The Update Conundrum
the.unknown-universe.co.uk
How a “kept back” Proxmox kernel left my home lab exposed to CVE‑2026‑31431 — why I now check upgradable packages and use apt full‑upgrade.

I’ve been running my home lab since 2021 and honestly thought my update routine was solid: apt update && apt upgrade, reboot, job done.

Turns out I was wrong. I was checking CVE‑2026‑31431 (Copy Fail) this morning and realised that despite my “successful” updates, I was still running a vulnerable kernel from March.

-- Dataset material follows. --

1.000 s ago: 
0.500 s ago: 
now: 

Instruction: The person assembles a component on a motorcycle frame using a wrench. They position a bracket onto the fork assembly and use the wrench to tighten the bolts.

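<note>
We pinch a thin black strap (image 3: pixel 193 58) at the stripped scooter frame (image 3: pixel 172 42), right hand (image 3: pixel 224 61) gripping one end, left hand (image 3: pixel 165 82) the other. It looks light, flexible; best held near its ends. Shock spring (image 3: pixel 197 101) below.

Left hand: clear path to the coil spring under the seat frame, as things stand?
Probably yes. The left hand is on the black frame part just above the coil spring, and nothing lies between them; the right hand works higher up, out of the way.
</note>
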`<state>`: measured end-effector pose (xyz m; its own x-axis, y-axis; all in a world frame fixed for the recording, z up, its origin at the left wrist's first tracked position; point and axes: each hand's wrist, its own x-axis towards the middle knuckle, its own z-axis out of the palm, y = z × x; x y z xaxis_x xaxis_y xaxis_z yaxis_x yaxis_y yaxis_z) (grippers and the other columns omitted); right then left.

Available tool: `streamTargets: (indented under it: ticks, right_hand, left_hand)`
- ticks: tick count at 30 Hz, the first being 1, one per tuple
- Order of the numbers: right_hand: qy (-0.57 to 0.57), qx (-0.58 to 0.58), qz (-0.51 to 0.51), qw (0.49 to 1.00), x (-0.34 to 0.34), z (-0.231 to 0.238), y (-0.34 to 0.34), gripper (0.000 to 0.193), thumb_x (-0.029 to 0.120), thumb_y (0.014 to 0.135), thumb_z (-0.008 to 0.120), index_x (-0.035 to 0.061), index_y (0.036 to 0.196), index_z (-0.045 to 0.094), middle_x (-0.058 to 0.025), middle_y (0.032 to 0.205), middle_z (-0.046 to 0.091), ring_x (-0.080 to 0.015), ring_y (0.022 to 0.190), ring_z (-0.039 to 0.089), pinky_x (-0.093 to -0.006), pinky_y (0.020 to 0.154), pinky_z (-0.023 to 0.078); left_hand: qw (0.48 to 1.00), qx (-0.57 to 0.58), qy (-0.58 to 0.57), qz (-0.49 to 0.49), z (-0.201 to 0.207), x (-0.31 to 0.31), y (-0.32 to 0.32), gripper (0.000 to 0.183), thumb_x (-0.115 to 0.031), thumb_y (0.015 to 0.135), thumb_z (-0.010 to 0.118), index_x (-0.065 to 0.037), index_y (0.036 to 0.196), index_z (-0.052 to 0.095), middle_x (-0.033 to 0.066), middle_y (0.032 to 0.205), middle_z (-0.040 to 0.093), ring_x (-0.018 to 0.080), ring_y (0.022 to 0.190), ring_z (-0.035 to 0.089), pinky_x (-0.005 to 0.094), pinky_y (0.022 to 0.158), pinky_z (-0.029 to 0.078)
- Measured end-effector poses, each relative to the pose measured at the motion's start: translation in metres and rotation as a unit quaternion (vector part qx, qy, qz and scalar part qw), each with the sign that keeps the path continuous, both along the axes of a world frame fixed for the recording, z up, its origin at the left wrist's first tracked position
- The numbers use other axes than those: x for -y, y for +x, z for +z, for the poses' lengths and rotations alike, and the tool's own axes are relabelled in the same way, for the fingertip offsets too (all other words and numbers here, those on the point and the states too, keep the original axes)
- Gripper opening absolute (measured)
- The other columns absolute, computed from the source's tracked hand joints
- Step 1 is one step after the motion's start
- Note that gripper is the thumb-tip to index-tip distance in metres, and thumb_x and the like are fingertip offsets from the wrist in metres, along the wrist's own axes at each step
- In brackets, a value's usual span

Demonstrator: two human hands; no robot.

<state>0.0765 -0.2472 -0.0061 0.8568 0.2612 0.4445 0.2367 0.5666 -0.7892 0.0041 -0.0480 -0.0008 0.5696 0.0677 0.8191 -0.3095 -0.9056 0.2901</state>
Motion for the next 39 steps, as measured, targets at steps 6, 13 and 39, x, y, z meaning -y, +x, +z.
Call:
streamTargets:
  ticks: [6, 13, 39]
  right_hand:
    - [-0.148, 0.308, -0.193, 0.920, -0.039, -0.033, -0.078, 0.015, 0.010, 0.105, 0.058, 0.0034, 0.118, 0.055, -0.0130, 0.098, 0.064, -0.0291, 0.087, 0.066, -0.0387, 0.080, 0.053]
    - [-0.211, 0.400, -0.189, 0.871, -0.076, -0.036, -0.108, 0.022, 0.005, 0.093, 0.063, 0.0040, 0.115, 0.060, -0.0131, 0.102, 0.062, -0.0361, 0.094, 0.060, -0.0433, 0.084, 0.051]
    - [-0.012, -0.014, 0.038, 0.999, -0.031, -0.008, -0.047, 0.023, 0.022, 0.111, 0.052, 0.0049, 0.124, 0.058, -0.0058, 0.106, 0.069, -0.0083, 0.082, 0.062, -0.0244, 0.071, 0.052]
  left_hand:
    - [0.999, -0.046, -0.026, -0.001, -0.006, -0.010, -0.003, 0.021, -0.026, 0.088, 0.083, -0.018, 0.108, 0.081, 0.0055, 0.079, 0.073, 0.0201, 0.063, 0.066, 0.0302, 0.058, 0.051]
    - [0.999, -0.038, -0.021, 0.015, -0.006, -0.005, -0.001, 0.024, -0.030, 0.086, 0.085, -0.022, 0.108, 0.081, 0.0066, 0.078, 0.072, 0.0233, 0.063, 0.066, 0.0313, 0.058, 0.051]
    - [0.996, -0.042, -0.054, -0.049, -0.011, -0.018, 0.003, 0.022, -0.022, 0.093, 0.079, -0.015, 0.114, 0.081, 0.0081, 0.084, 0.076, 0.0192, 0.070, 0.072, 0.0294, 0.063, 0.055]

I’ve had to rethink how I handle host updates. If you’re relying on a standard upgrade and a reboot to keep Proxmox or Debian hosts safe, you might want to check if yours is lying to you as well.

  • Pommes_für_dein_Balg@feddit.org
    82·
    2 days ago

    I’ve been running Debian since 2007 and never understood the point of apt upgrade .
    When I update, I want the updated version for everything on my system.
    I don’t want to arbitrarily hold back packages just because a dependency changed. I’ll decide for myself if that’s an issue in my deployment. And Debian is generally very good at keeping everything running exactly the same way between releases.

    I pin the release by name (not “stable”) and then apt dist-upgrade always.